In his memoirs, Television and Me, the inventor wrote: “I suffered from cold feet and was certain I had found a cure, which was to take off my socks and wrap a sheet of newspaper round my bare feet, and then put the sock on again over the paper.
“Cold feet are invariably caused by damp. The need for water-tight boots is realised, but the need for dry socks is often overlooked.
“Having found the cure, the problem was to market it. Paper undersocks were not feasible, so I approached a sock maker and, after many wanderings, discovered two things.
“Firstly, the trade does not recognise such things as socks. Socks are known as ‘Gents half-hose’. Secondly, the home of ‘Gents half-hose’ is Hinckley in Yorkshire.
“From Hinckley I got six dozen specially-made, unbleached half-hose. Then I sprinkled these with borax — an anti-fungal compound — and put them in large envelopes printed with ‘The Baird Undersock’ and containing a pamphlet describing their advantages and containing testimonials.”
He took an office at 196 St Vincent Street in Glasgow and advertised in the People’s Friend at nine pence per pair, post free. The ad cost 30 shillings, and he had only one reply, so it was an expensive mistake.
Next he set out for the first time as a commercial traveller, visiting chemists and drapers, and the orders started to flow in.
He advertised in the Glasgow Herald for a travelling salesman, had dozens of replies, and soon the Undersocks were being sold in Scotland and England — particularly in Glasgow.
To boost sales, Baird (pictured left while working for Clyde Valley) sent women round the city with sandwich boards, and this also attracted newspaper editorial coverage as a new occupation for ladies. He resigned his job with Clyde Valley as the undersocks started to bring in considerable profits.
“The undersocks were doing pretty well in the chemists, but most of the money was made in drapery stores,” he wrote.
In his marketing he skilfully mixed the promise of healthier feet with testimonials from soldiers in the British Expeditionary Force in France.
In an advertisement, he declared: “Most foot troubles arise from the necessity which civilisation imposes upon us of keeping our feet in more or less air-tight boots or shoes and thus preventing the perspiration (which is simply poisonous matter the skin rids itself of through the pores) from evaporating.
“This perspiration remains in the sock and the foot is bathed throughout the day in the very poisons from which it has been trying to free itself.
“The Baird Undersock is a specially medicated soft absorbent sheath worn next the skin under the ordinary sock. It instantly absorbs and neutralises all perspiration, keeping the feet clean, healthy, and comfortable.
“It is perfectly pure and antiseptic and, worn under the ordinary sock, keeps the feat beautifully warm in winter. In summer the socks may be worn alone, and worn thus keep the feet wonderfully cool and fresh in the hottest weather.

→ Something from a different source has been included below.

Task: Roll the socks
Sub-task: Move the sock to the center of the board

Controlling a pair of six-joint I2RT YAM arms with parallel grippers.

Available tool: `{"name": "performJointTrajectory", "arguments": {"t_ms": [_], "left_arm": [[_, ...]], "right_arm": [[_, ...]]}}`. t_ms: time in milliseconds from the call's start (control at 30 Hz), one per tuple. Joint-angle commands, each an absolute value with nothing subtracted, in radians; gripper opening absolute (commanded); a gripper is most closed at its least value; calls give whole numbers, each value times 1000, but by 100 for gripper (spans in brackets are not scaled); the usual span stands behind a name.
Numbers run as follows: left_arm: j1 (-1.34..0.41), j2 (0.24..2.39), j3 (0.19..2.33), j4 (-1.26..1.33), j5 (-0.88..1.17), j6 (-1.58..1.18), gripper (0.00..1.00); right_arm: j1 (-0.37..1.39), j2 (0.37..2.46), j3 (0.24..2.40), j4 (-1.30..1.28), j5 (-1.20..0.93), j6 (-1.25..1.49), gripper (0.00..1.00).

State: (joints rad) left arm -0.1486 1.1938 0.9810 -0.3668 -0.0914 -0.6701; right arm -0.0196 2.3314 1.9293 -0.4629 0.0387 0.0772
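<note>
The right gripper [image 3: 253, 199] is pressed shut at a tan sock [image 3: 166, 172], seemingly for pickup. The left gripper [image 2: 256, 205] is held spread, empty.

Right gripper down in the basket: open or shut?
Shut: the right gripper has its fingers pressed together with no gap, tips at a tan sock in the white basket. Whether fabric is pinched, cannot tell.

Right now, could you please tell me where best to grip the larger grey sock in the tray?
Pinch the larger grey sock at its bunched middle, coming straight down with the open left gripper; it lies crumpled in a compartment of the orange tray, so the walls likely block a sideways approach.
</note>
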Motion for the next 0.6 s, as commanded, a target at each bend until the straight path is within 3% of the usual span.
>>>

“The socks should be allowed to dry every night. When they become soiled, they may be washed in the usual way.”
This was immediately followed by three testimonials . . .
Corporal H.G.Roberts — I find the Baird Undersocks keep my feet in splendid condition out here in France. Foot trouble is one of our worst enemies, but, thanks to the Baird Undersock, mine are in the ‘pink’, and I think they should be supplied to all soldiers.
Lt D.S. — Please forward one dozen pairs of Baird Undersocks. I have given the sample pair a good trial and find them most effective.
2nd Lt G.H. — Please send me six pairs Baird Undersocks. They are the very things required out here. Woollen socks get sticky and ‘clammy’, and we can’t get them washed. The Undersocks keep the feet and the ordinary socks fresh for weeks.
In the spring of 1919, when his poor health returned and meant six weeks in bed, and with the war over, Baird decided to close down the company and try to make his fortune in the West Indies, setting sail in November of that year.
Mrs Richardson said: “By 1921 most of the money from the Baird Undersock had been spent and his health, always precarious, had been further undermined by malaria and dysentery.”
Television now became his priority, and the rest is history.